When I was growing up my mom would get up early every morning to make my dad his breakfast and his lunch for the day. She would also make our lunches and dinner for everyone. She took on the roll of being the feeder of us all. This is how I learned it was my "job" to feed my family. It was what good moms and wives did to ensure the health of their family. So this is how I started out with my own family. But overtime I needed to step back and take a look at a few things to make sure I was feeding the people in front of me and not the stories running behind the scenes.
I did not get up to make my husband breakfast because I was feeding babies all night long and if they were sleeping I was sleeping. Plus this was not an expectation he had of me, it was an arbitrary rule I had placed upon myself.
When my husband worked outside of the home, I did make his lunch for him on a pretty regular basis. Then I would fight with him when he didn't eat it. "What do you mean you went out for lunch? I took time out of my day to make this for you and you didn't even eat it." We had that fight many many times before I caught up and realized he didn't expect me to make his lunch. He was fully capable of feeding himself. So I stopped making his lunch in the name of peace and a healthy marriage.
My husband is great at many things. Cooking is not one of them. He has tried a number of times to prepare meals for the family. The tirade of frustration,cursing and declaration that dinner was inedible, stopped us from trying to strike the sort of balance where we take turns with that job. Because the truth is, most of the time, I love to cook for my family. I didn't always know this about myself because I had been stuck under a rock of obligation for while.
I was at a conference once and witnessed this exchange between the presenter and an attendee. A mom in the audience was adamant that she had things she had to do that meant her child had to be otherwise entertained so she the mom could be left to do what had to be done. "I have to make dinner," she said.
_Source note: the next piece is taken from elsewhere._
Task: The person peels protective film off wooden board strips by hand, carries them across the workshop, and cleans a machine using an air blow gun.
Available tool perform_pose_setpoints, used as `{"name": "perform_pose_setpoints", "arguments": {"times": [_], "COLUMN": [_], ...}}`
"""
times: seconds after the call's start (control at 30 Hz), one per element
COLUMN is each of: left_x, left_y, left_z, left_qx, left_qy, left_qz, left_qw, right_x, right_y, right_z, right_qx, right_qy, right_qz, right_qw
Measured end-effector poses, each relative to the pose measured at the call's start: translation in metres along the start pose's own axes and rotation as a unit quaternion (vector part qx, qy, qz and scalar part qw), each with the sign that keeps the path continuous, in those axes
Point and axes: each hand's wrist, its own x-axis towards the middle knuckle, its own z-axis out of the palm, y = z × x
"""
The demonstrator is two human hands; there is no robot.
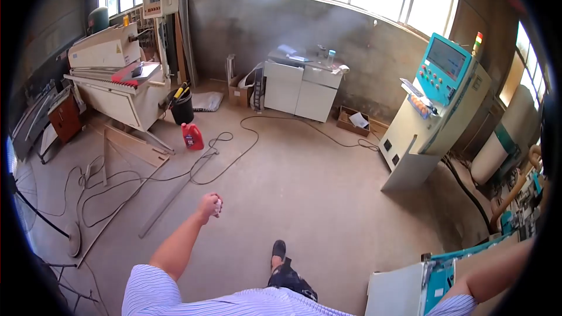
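My left hand (209, 206) hangs out in front of me above the floor, its fingers closed around a small whitish thing (218, 205). That thing looks like a crumpled bit of cloth or paper, mostly covered by the fingers. My right forearm (497, 269) reaches out to the right over a white and teal machine (404, 287). The right hand itself lies past the dark edge of the view, so its fingers do not show.
A control cabinet (433, 105) with a teal panel stands to the right. Ahead are a white cupboard (298, 90), a cardboard box (354, 120), a red jug (192, 136) and a black bucket (182, 108). A cable (252, 134) and a long strip (167, 205) lie across the floor.
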Motion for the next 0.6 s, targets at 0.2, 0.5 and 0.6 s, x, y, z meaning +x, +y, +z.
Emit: {"name": "perform_pose_setpoints", "arguments": {"times": [0.2, 0.5, 0.6], "left_x": [0.211, 0.552, 0.759], "left_y": [0.031, -0.004, 0.05], "left_z": [0.002, -0.094, -0.11], "left_qx": [-0.205, -0.425, -0.464], "left_qy": [0.111, 0.104, 0.107], "left_qz": [-0.103, -0.122, -0.11], "left_qw": [0.967, 0.891, 0.872], "right_x": [-0.413, -1.056, -1.263], "right_y": [0.19, 0.3, 0.247], "right_z": [0.328, 0.354, 0.299], "right_qx": [-0.133, -0.062, -0.097], "right_qy": [-0.097, -0.415, -0.589], "right_qz": [0.313, 0.651, 0.633], "right_qw": [0.935, 0.633, 0.493]}}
The speaker turned to her and said "No you don't. Order a pizza or put a frozen one in the oven." That was a cold hard truth that lead me to uncover my own feelings of obligation and shine a new light on my role as feeder of the family, to see if it was true that I had to or if there was room for a shift to find a place of want to.
It is super easy for me as a mom to get all caught up in "have tos" and the even nastier "should". When I can take a wider look at things I can see, that in fact, it is a story I am telling myself and not a truth. I find my choice in being able to rewrite the story from "I have to make dinner" to "I look forward to making dinner," or "there are other ways to feed my family tonight."
It is with this re-writing and a little bit of out of the box thinking that I have a beautiful opportunity to help feed my youngest son. We are sleeping at quite different times right now which can be challenging. He has, from as young as I can remember, asked for what he calls "surprise snacks." Which means a collection of foods he likes showing up on a plate without him knowing what it will be. This is pretty hard to pull off when you are the only guy awake. When you are the one feeding yourself. He was sharing with me how he misses his surprise snacks when he is awake alone.
He also remembers loving lunchables back when he was still eating gluten. There are not a lot of gluten free nut free pre-made lunch kits out in the world that meet his specific needs. With these two nuggets of information and his pleas for food that was not just chips for him to grab and eat, I found the perfect containers, added a little creativity and filled the fridge with these grab and go individual surprise snacks. I tell you the joy the boy has over all of this pays me for every last second I spent making them with a little extra for the love bank. I mean look at these beauties.
I share these stories as a reminder, that food is meant to nourish. It is what we all need to sustain life. I as the self assigned feeder of the family, have a lot of choice around how I do that. I can drop the parts that don't resonate with me. I can re-write the stories I have been telling for years. I can feed my family fast food meals as regularly as needed to keep the peace. I can think outside of the box to find unique solutions to the feeding of all the belies and hearts in the family, mine included.
When I create food from a place of choice and serve it with that same attitude, it tastes a lot better than the bitter taste of obligation with a side of resentment. Because for me, the important ingredients in nourishing my family are connection, joy, choice and buckets full of unconditional love. All of that is at my finger tips when I am rooted in my own truth, telling stories I have written and mothering from a place of intention.